By observing a system, you can draw concise inferences about why something is happening.

Monitoring tells you what is happening with your system. By consolidating and visualizing data gathered by an observable system over time, teams gain insight on performance, identify trends, can set alarms, and make predictions on expected outcomes.

Continuous integration is a DevOps software development practice where developers regularly merge their code changes into a central repository, after which automated builds and tests are run. This way, teams can resolve merging issues and code defects early, when they are easier and more cost effective to resolve.


Continuous integration most often refers to the build or integration stage of the software release process. It requires both an automation component (for example, a CI or build service) and a cultural component (for example, learning to integrate frequently). The key goals of continuous integration are to find and address bugs quicker, improve software quality, and reduce the time it takes to validate and release new software updates.

Continuous delivery is a software development practice where every code change is automatically built, tested, and then deployed to a non-production testing or staging environment. Manual approval is required before pushing to production. When properly implemented, developers will always have a deployment-ready build artifact that has passed through a standardized test process.


Continuous deployment is similar to continuous delivery, but with automatic deployment to production. Tested code does not need an explicit approval before being pushed to production.

A microservices architecture, is a design approach that builds an application as a set of loosely coupled services. Each service is designed for a set of capabilities and focuses on solving a specific business problem. Services do not need to share any of their code or implementation with other services. Any communication between individual components happens via well-defined APIs. These services can be assigned to fully accountable teams, and be developed, tested, an deployed independently of other services.


According to research from DevOps Research and Assessment (DORA), the type of architecture the team settles on, is a direct predictor of how successful they will be with achieving continuous delivery. The nature of microservices supports faster development, updates and corrections, and quicker deployments.

Development, testing, and production run on complex environments comprised of hardware and software. Manually spinning up and setting environments does not scale and is error prone. 


Infrastructure as code (IaC) is a practice in which infrastructure is provisioned and managed using code and software development techniques, such as version control and continuous integration.


The cloud’s API-driven model enables developers and system administrators to interact with infrastructure programmatically, and at scale, instead of needing to manually set up and configure resources. Because environments are defined by code, they can quickly be deployed with dynamically enforced compliance, updated with the latest patches, rolled back to a previous version, or duplicated in repeatable ways. Also, by reacting to environment changes through modification to this code, you can track changes, optimize resources, and improve system uptime. 

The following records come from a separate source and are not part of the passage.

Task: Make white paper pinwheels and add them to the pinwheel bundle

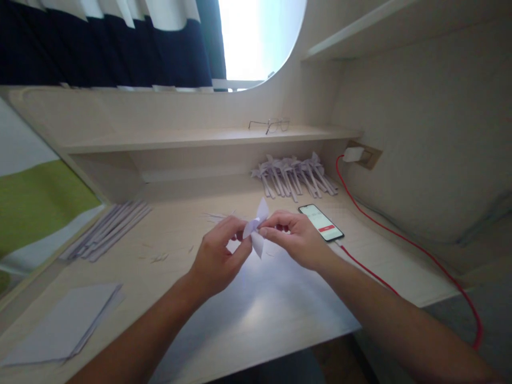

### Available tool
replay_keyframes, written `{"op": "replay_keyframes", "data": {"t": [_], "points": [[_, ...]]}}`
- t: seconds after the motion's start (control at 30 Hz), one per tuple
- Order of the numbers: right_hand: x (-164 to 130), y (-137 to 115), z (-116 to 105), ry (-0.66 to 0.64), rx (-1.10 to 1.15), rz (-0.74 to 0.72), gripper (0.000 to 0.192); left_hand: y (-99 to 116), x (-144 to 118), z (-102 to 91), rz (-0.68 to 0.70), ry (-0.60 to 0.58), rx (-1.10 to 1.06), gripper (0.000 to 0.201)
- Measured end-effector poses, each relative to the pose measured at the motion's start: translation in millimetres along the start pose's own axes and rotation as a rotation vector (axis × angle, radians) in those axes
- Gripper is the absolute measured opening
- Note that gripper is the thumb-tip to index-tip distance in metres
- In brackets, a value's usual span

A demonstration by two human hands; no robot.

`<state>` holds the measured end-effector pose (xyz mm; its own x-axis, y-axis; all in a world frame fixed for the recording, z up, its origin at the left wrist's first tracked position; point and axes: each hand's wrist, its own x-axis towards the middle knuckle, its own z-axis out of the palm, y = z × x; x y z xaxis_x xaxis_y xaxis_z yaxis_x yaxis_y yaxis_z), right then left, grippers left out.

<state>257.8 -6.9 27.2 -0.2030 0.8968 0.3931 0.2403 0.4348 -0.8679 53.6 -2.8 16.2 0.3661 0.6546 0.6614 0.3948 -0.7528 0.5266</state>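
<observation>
— Two hands: what's being held?
— Folded paper piece (256, 230) is being pinched above desk (256, 314) centre, betw. left hand (218, 261) & right hand (294, 237).
— Fingers?
— Fingertips (267, 230) are being pressed together on paper, both sides; rest curled, not spread.

No legible text anywhere, phone (320, 222) screen too blurred.
</observation>
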Motion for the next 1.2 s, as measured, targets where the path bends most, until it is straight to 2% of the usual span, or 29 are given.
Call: {"op": "replay_keyframes", "data": {"t": [0.17, 0.3, 0.4, 0.5, 0.6, 0.67, 0.77, 0.87, 1.03, 1.2], "points": [[8.4, 22.9, -9.5, -0.112, 0.227, 0.178, 0.026, -0.1, 15.9, 12.5, -0.028, 0.06, -0.05, 0.009], [8.2, 34.3, -13.5, -0.145, 0.365, 0.182, 0.042, 0.5, 26.7, 18.0, -0.061, 0.059, -0.158, 0.01], [4.6, 40.1, -13.7, -0.156, 0.301, 0.165, 0.046, -3.6, 29.6, 19.0, -0.12, 0.033, -0.27, 0.006], [12.3, 50.7, -18.8, -0.144, 0.063, 0.2, 0.043, -12.2, 29.3, 17.1, -0.158, 0.013, -0.345, 0.006], [44.8, 71.4, -44.8, -0.043, -0.242, 0.301, 0.029, -22.5, 26.0, 11.1, -0.171, 0.026, -0.297, 0.005], [76.5, 90.3, -75.6, 0.113, -0.4, 0.373, 0.023, -29.4, 20.9, 5.0, -0.168, 0.043, -0.214, 0.006], [120.7, 120.4, -124.8, 0.312, -0.609, 0.512, 0.035, -39.6, 7.7, -5.2, -0.151, 0.029, -0.058, 0.007], [147.1, 145.7, -155.2, 0.43, -0.747, 0.633, 0.037, -49.8, -7.6, -14.7, -0.109, 0.021, 0.042, 0.005], [164.6, 165.6, -166.2, 0.503, -0.843, 0.775, 0.034, -60.0, -18.1, -28.9, -0.106, 0.05, 0.124, 0.005], [162.7, 149.7, -162.3, 0.492, -0.811, 0.744, 0.036, -59.5, -14.0, -44.1, -0.086, 0.096, 0.132, 0.009]]}}
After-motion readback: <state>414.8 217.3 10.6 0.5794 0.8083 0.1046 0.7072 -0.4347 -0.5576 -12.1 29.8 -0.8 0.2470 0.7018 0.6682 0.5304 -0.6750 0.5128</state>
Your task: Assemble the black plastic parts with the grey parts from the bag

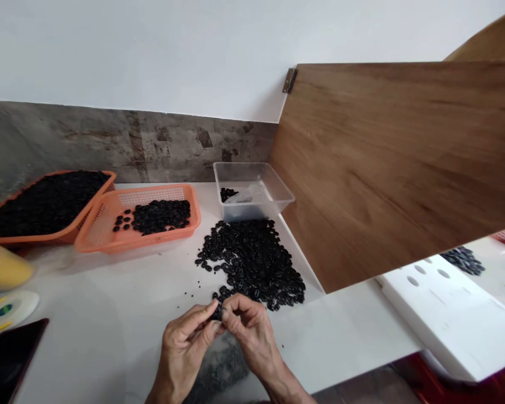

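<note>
Between the fingertips of my left hand (187,339) and my right hand (250,331) is a small black oval piece (216,312), partly hidden by the fingers. Both hands are closed in a pinch and meet at it, low over the white table. Just beyond them spreads a pile of black oval pieces (256,258) that look alike, small and shiny, some with a slot or hole through the middle. What exactly the pieces are, I cannot tell.
Behind the pile stands a clear plastic bin (284,196) with some pieces inside. To the left are an orange basket (88,241), partly filled, and a fuller orange basket (73,221). A yellow bottle (6,266), tape roll (29,306) and dark phone (12,356) lie left. A wooden partition (395,163) rises at right.
</note>
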Available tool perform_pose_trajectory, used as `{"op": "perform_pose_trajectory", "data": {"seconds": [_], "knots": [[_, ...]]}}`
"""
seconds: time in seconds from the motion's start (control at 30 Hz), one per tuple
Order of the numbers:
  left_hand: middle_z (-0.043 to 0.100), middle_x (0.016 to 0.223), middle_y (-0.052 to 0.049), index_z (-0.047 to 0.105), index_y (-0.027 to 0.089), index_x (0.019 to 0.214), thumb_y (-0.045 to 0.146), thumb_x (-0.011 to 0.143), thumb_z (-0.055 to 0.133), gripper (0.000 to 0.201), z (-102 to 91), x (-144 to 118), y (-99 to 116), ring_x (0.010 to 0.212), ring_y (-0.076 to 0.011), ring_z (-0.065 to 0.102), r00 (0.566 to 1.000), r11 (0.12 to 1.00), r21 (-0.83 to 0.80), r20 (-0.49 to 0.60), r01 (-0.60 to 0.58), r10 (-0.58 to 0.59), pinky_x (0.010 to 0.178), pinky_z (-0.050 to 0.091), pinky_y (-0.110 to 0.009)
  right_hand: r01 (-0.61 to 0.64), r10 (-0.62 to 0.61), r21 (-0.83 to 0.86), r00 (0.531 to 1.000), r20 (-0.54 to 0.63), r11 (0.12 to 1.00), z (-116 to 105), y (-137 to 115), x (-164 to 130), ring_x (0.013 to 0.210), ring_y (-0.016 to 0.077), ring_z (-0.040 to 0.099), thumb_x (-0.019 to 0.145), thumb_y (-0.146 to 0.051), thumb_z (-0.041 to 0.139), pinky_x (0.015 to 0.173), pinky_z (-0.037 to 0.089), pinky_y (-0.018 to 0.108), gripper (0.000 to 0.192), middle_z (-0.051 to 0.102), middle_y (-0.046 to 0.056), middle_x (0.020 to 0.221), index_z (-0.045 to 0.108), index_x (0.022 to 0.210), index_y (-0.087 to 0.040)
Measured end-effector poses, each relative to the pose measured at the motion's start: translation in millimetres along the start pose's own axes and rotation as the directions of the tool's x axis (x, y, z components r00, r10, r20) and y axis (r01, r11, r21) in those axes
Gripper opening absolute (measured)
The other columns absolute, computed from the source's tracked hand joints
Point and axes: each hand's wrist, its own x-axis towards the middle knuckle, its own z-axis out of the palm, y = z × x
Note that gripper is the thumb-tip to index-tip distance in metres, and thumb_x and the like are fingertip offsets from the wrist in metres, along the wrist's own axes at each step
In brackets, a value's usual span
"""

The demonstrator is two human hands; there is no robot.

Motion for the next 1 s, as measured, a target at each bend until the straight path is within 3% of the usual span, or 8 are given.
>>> {"op": "perform_pose_trajectory", "data": {"seconds": [0.13, 0.23, 0.4, 0.57, 0.73, 1.0], "knots": [[0.071, 0.075, 0.003, 0.071, 0.034, 0.111, 0.012, 0.083, 0.061, 0.037, 0.2, -1, 0, 0.063, -0.0088, 0.067, 1.000, 0.998, 0.062, 0.008, 0.008, -0.008, 0.062, 0.054, -0.013, 0.024, -0.025, -0.032, 1.000, -0.013, 0.999, -3, 2, -2, 0.063, 0.0148, 0.058, 0.085, -0.039, 0.063, 0.066, 0.045, 0.028, 0.030, 0.063, 0.003, 0.064, 0.059, 0.070, -0.014], [0.072, 0.069, 0.002, 0.075, 0.029, 0.104, 0.018, 0.082, 0.065, 0.027, -2.3, -2, -5, 0.060, -0.0099, 0.067, 0.988, 0.987, 0.035, -0.010, 0.156, -0.156, 0.061, 0.054, -0.014, 0.056, -0.060, -0.098, 0.997, -0.041, 0.994, -4, 4, -4, 0.067, 0.0151, 0.057, 0.085, -0.038, 0.063, 0.069, 0.044, 0.027, 0.029, 0.062, 0.003, 0.066, 0.059, 0.070, -0.014], [0.072, 0.061, -0.002, 0.075, 0.017, 0.102, 0.031, 0.079, 0.069, 0.028, -6.3, -2, -11, 0.056, -0.0129, 0.066, 0.910, 0.908, -0.059, 0.031, 0.414, -0.413, 0.060, 0.055, -0.018, 0.073, -0.087, -0.191, 0.994, -0.068, 0.979, -4, 7, -5, 0.066, 0.0140, 0.052, 0.085, -0.040, 0.062, 0.067, 0.041, 0.026, 0.032, 0.057, 0.002, 0.066, 0.058, 0.067, -0.014], [0.070, 0.056, -0.001, 0.077, 0.016, 0.090, 0.034, 0.076, 0.072, 0.024, -5.9, -1, -10, 0.051, -0.0127, 0.064, 0.901, 0.898, -0.084, 0.009, 0.432, -0.433, 0.055, 0.053, -0.019, 0.064, -0.082, -0.283, 0.995, -0.052, 0.957, -6, 4, -6, 0.068, 0.0144, 0.051, 0.085, -0.040, 0.061, 0.064, 0.038, 0.025, 0.032, 0.057, 0.003, 0.068, 0.057, 0.066, -0.014], [0.068, 0.053, -0.002, 0.076, 0.013, 0.087, 0.035, 0.075, 0.071, 0.025, -2.4, 5, -5, 0.050, -0.0134, 0.063, 0.888, 0.888, -0.053, 0.092, 0.456, -0.451, 0.054, 0.052, -0.021, 0.089, -0.103, -0.328, 0.994, -0.024, 0.940, -10, 3, -6, 0.065, 0.0131, 0.049, 0.086, -0.040, 0.060, 0.061, 0.036, 0.024, 0.035, 0.055, 0.002, 0.066, 0.056, 0.064, -0.014], [0.070, 0.059, -0.003, 0.074, 0.013, 0.083, 0.038, 0.071, 0.077, 0.027, 10.5, 12, -5, 0.049, -0.0118, 0.062, 0.833, 0.784, -0.285, 0.154, 0.552, -0.531, 0.051, 0.048, -0.020, 0.023, -0.028, -0.177, 0.999, -0.023, 0.984, -23, 5, 0, 0.062, 0.0129, 0.052, 0.081, -0.045, 0.066, 0.062, 0.040, 0.024, 0.035, 0.059, 0.002, 0.064, 0.062, 0.068, -0.013]]}}
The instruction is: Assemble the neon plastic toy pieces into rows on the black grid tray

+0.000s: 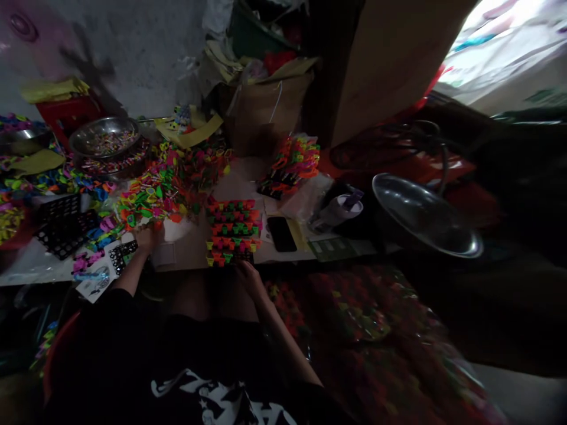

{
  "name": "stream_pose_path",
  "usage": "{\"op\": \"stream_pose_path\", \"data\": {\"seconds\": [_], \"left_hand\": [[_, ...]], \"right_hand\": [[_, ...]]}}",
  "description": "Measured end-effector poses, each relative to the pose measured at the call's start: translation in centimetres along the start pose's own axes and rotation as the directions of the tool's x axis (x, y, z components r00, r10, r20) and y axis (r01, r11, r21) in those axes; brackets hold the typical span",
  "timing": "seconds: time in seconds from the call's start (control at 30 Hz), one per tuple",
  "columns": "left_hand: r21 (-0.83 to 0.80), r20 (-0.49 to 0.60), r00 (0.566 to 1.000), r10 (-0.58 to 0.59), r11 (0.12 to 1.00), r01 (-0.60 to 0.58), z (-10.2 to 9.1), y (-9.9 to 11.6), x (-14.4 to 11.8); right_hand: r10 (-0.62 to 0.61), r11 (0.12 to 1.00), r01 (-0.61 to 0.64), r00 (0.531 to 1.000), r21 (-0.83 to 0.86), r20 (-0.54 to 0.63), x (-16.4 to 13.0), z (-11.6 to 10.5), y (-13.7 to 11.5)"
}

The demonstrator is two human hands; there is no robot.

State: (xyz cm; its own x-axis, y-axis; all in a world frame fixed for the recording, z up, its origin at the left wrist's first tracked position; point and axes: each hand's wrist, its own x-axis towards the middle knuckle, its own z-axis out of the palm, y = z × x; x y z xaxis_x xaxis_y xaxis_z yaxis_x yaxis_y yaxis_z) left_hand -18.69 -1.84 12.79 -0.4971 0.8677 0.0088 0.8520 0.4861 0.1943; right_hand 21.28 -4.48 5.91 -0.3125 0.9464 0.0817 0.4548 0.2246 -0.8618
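Observation:
My left hand rests at the near edge of a loose pile of small bright plastic pieces. Its fingertips are dim and blurred among the pieces, so their grip cannot be made out. At the table's front edge, my right hand has its fingers closed on the near right corner of a black perforated tray. Rows of orange, green, yellow and pink plastic pieces stand on this tray. Beside my left hand lies another black perforated tray, on white printed paper.
Right of the rows are a phone, a white cup and a large metal bowl. Stacked filled trays stand behind. Metal bowls of small beads and black trays sit left. Bagged pieces lie below right.

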Motion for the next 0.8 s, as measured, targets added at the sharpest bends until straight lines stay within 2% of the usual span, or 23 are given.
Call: {"op": "stream_pose_path", "data": {"seconds": [0.1,0.17,0.23,0.3,0.33,0.4,0.47,0.57,0.63,0.7,0.73,0.8], "left_hand": [[-0.051,-0.004,1.000,0.007,0.999,-0.008,0.0,1.0,-0.9],[-0.213,-0.002,1.000,0.019,0.977,-0.019,-0.3,1.8,-1.9],[-0.415,0.010,0.998,0.064,0.908,-0.054,-0.9,2.4,-3.3],[-0.588,0.059,0.979,0.194,0.800,-0.123,-1.6,3.2,-5.2],[-0.654,0.104,0.955,0.278,0.742,-0.145,-2.0,3.6,-6.4],[-0.749,0.211,0.873,0.439,0.647,-0.144,-2.8,4.6,-8.8],[-0.798,0.281,0.793,0.541,0.590,-0.120,-3.7,5.7,-11.0],[-0.819,0.267,0.714,0.647,0.543,-0.185,-4.8,7.2,-13.5],[-0.815,0.234,0.663,0.711,0.515,-0.265,-5.3,7.7,-14.6],[-0.806,0.231,0.634,0.738,0.510,-0.300,-5.6,7.5,-15.1],[-0.802,0.248,0.634,0.733,0.522,-0.291,-5.6,7.1,-15.1],[-0.789,0.283,0.672,0.684,0.565,-0.242,-5.6,5.7,-14.5]], "right_hand": [[0.033,0.996,-0.034,0.999,0.077,0.013,-2.1,-1.0,-0.3],[0.067,0.990,-0.069,0.998,0.124,0.018,-3.2,-1.4,-0.7],[0.083,0.982,-0.086,0.996,0.168,0.026,-3.9,-1.7,-1.6],[0.092,0.973,-0.096,0.995,0.210,0.029,-4.2,-1.8,-3.1],[0.098,0.966,-0.103,0.995,0.236,0.035,-4.3,-1.8,-4.0],[0.092,0.945,-0.111,0.993,0.306,0.076,-4.3,-1.5,-6.2],[0.041,0.908,-0.099,0.988,0.408,0.150,-4.0,-1.2,-8.5],[-0.054,0.839,-0.081,0.972,0.538,0.229,-3.2,-0.6,-11.4],[-0.052,0.837,-0.091,0.969,0.539,0.243,-2.8,-0.4,-12.6],[-0.024,0.861,-0.112,0.965,0.496,0.260,-2.8,-0.2,-13.1],[-0.010,0.873,-0.127,0.961,0.472,0.276,-3.0,-0.2,-13.0],[0.014,0.892,-0.152,0.951,0.425,0.310,-3.8,-0.2,-12.3]]}}
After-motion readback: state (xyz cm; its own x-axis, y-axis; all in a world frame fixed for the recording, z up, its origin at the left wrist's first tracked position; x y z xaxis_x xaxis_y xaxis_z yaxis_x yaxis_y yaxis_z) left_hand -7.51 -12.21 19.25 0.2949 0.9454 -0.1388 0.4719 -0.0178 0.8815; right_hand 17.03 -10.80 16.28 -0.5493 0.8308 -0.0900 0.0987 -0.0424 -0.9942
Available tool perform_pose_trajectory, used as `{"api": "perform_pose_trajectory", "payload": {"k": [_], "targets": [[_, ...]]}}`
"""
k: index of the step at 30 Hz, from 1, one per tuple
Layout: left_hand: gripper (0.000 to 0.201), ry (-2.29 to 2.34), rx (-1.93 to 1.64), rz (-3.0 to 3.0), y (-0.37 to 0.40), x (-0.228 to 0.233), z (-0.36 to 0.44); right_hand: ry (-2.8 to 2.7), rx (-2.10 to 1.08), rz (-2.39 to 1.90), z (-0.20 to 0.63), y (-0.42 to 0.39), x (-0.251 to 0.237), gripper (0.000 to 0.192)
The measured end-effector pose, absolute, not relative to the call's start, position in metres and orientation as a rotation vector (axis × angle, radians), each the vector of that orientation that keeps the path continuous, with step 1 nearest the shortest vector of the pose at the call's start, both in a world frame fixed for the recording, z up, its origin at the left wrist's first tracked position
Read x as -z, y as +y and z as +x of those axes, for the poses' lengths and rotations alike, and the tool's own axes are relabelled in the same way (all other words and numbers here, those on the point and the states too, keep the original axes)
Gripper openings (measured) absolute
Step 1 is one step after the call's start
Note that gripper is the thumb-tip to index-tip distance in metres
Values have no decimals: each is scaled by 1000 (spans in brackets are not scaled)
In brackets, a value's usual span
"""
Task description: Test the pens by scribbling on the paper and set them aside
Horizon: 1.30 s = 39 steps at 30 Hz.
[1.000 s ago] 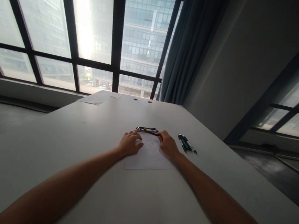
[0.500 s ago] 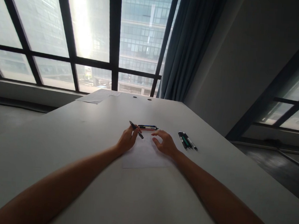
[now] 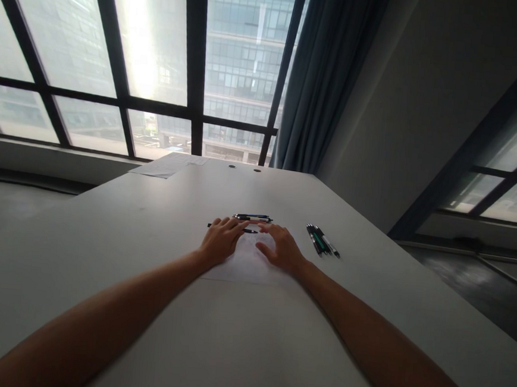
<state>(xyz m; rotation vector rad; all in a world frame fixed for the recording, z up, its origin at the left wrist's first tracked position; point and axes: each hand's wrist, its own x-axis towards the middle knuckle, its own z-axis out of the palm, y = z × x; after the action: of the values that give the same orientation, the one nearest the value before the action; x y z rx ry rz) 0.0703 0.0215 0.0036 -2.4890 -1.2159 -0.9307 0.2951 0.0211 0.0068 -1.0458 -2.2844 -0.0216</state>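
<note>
A dark pen (image 3: 250, 231) lies nearly level across the top of a white sheet of paper (image 3: 252, 269). Palm down, my left hand (image 3: 222, 238) covers the pen's middle with its fingers curled over it; the ends stick out on both sides. How firmly it grips is hidden. My right hand (image 3: 280, 246) rests at the paper's right side, holding nothing, thumb and fingers apart near the pen's tip. Just beyond both hands is a small row of pens (image 3: 253, 217). To the right, several dark and green pens (image 3: 323, 241) lie side by side.
The white table (image 3: 237, 347) stretches toward the windows. More paper sheets (image 3: 162, 165) lie at its far left corner. Two dark round holes, one a cable hole (image 3: 257, 171), sit near the far edge. A blue curtain (image 3: 321, 79) hangs behind the table.
My left hand has turned palm down, and the pen has gone from steeply tilted to nearly level. The paper's near edge has shifted slightly away and left. My right hand has hardly moved.
</note>
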Motion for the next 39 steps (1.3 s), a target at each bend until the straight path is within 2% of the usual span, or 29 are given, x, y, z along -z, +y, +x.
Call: {"api": "perform_pose_trajectory", "payload": {"k": [4, 9, 14, 25, 32, 39], "targets": [[32, -1150, 914, -2503, 23, -1, 70, -2264, 76, -975, 287, 17, -8, 29], [32, -1087, 960, -2531, 22, 1, 71, -2263, 100, -993, 284, 18, -6, 26], [28, -1180, 980, -2528, 19, -1, 72, -2016, 117, -1125, 295, 27, -3, 20], [19, -1378, 1024, -2527, 21, 0, 73, -1874, 135, -1118, 295, 23, -7, 24], [22, -1156, 1161, -2522, 15, -6, 72, -1915, 68, -1176, 299, 31, 1, 22], [26, -1035, 1120, -2559, 15, -5, 73, -1991, -14, -1196, 300, 37, 5, 20]]}}
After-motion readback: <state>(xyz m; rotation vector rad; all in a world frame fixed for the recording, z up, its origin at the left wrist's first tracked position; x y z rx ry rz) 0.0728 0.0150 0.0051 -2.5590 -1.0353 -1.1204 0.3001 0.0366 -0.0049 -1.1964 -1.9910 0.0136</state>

A DevOps pipeline is a set of stages that move code from source, all the way to deployment. The graphic that follows depicts typical stages in a DevOps pipeline and depicts the phases involved in a CI/CD pipeli


A CI/CD pipeline is a good example of how DevOps teams use tools to streamline workflows and standardize practices. A CI/CD pipeline assures code quality, security, and fast, consistent deployments by repeatably progressing through the pipeline. DevOps teams iteratively remove process overlaps, human errors, and bottlenecks through automation.

Every DevOps team requires an efficient and reliable CI/CD pipeline. A CI/CD pipeline requires a well-integrated tool chain.